A Muon Tracker Front End Module (FEM) consists of two Cathode Readout Cards(CROC) and one controller card(CNTL). The CROCs contain the CPA chips and the AMU/ADC chips. The CNTL board contains the FPGA, some chips to control the copper data link, and a place to insert the Generic ARCNet Board(GAB). The I/O ports on the GABs 8051 processor are routed to various places on the CROC and CNTL boards as shown in the control board schematic. The ARCNet connectors are labeled CON1 and CON2. If you trace the connections you will see that they interface to all the components that ARCNet must control. The CPA, AMU/ADC, and FPGA serial strings are controlled via the S_ADDR(n), SCLK, RD_WR, SD_IN, LATCH, SD_A, SD_B, and SD_C lines. These lines have the following meanings:
|S_ADDR(n)||Serial address select lines, used to select between CPA, AMU/ADC, or FPGA serial strings.|
|SCLK||Serial clock, clocks in the data on SD_IN.|
|RD_WR||Controls whether you are writing to or reading from the serial string.|
|SD_IN||Holds the data you are clocking in.|
|LATCH||Latches the serial data into the registers.|
|SD_A||Serial data from CROC A.|
|SD_B||Serial data from CROC B.|
|SD_C||Serial data from FPGA.|
|EPC2_SEL||Enables communication with the EPC2 device.|
|GAB_TMS||JTAG mode select signal.|
|GAB_TDI||JTAG data to EPC2 device.|
|GAB_TDO||JTAG data from EPC2 device.|
|GAB_TCLK||JTAG data clock signal.|
Signals on the pins described above are controlled with the C program
that configures the 8051 ROM. If you read the GAB manual (available
will see that the 8051 I/O ports have names in the C programming, which
enables you to set the state of the port. The following table shows the
8051 ports, and how those ports map to the pins discussed above.
|8051 name||Pin mapping|
|PW||controls P1 direction|
In order to turn our C program into something that the 8051 can use, we have to use an 8051 C-compiler. I am using an 8051 compiler from IAR Systems, Inc. The output format is specified as Motorola, and a C program is used to convert the Motorola format to a format that can be transmitted to the GAB.Configuration Files
I have chosen to maintain seperate GAB configuration files for the FEMs, glink cards, and calibration card. gfem.c contains all the functions to set the serial strings, control the Dallas microLAN, and reset the FPGA. Jbi51pro.c contains the code to configure the EPC2 EEPROM through the JTAG port for .jbc files that are less than 39K in size (the maximum memory space available on the ARCNet card). Jbi51pro_39K.c contains the code to configure the EPC2 EEPROM through the JTAG port for .jbc files that are larger than 39K in size. calib.c has the functions relating to the calibration system. glink.c has the functions relating to the glink/clink cards.

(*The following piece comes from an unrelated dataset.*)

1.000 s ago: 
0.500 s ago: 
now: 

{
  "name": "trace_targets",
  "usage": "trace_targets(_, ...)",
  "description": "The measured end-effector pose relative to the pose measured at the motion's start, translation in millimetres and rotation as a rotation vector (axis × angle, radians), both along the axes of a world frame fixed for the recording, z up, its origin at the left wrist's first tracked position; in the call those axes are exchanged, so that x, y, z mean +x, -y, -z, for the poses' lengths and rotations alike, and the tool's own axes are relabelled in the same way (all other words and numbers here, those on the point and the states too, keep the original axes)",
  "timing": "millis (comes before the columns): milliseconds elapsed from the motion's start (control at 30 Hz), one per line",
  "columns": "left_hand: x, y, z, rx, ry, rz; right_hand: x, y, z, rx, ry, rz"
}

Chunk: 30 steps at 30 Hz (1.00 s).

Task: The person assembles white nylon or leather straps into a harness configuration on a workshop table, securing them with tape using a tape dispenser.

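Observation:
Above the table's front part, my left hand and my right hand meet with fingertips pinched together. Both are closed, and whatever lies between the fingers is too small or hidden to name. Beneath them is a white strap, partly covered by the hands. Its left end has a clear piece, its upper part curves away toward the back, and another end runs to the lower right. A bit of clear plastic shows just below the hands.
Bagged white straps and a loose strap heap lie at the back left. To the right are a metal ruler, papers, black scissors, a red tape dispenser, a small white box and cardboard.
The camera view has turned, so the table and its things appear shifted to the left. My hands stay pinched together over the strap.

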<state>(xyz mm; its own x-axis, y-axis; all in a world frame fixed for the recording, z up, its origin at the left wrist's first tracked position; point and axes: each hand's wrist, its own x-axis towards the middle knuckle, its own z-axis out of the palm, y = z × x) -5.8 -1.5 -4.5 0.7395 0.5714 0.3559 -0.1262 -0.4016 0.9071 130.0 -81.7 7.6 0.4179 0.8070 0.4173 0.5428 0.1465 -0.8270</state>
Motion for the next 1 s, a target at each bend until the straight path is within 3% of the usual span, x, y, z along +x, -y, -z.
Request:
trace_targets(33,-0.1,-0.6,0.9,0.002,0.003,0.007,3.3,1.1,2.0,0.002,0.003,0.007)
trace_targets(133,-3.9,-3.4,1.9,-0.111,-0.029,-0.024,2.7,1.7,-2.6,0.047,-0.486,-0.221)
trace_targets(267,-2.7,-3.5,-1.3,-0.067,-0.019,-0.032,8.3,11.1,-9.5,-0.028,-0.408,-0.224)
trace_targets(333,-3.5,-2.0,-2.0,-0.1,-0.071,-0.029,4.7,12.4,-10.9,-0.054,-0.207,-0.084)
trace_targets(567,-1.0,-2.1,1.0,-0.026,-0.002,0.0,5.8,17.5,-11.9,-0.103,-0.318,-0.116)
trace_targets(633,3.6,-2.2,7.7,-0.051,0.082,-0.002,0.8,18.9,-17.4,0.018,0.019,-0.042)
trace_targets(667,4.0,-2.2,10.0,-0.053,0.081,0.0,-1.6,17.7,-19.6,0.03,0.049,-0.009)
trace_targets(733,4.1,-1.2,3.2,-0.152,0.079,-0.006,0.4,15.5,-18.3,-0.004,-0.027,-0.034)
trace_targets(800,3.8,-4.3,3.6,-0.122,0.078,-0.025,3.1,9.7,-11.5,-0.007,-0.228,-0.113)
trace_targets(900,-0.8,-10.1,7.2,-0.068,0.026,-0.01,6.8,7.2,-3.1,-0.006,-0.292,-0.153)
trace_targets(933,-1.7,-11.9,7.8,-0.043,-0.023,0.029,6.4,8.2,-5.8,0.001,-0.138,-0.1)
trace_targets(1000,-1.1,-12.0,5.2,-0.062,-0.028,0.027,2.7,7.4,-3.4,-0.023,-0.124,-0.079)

The FLEX10K50E FPGA on the controller board is configured with an EPC2 EEPROM. The EPC2 device is connected to ARCNet through a JTAG (Joint Test and Action Group) interface. The JTAG protocol is hopelessly complicated for the non expert, but you can learn the basics by looking at the appropriate documents on my reading list. In order to program the EPC2 device through the JTAG port, the 8051 must run a Jam Byte Code player. What is a Jam Byte Code player, you ask? Well, the EPC2 device is configured with a jbc file. This file contains data and also a programming algorithm. The Jam Byte Code Player must read this algorithm from the file and decide what data should go to the JTAG port. A simplistic view is that the Jam Byte Code player reads a command from the jbc file, and creates the appropriate signals on the JTAG lines. Sounds complicated? It is. Fortunately, there exists a Jam Byte Code player for embedded 8051 processors at the Jam website. It was necessary to make significant changes to the program to conform to our board architecture, to interact with ARCNet, and to deal with memory limitations on the ARCNet board. The jbc file must first be downloaded to the 8051 RAM, and then the Jam Byte Code player will program it into the EPC2 device.
There are two flavors of Dallas chips, the DS2480 1-wire line driver, and the DS2437 smart battery monitor chip. The DS2437 chips can measure one current, one temperature, and two voltages. We use these chips to monitor the operating state of the FEM. All communication with the DS2437 chips is done via a 1-wire interface. This means that there is a very complicated timing and signaling protocol that must be followed to avoid data collision on the wire. The DS2480 line driver relieves the programmer from having to worry about generating these signals. The DS2480 takes regular RS232 serial port signals and produces the corresponding 1-wire waveforms. Thus, the 1-wire microLAN can be controlled with the 8051 serial port.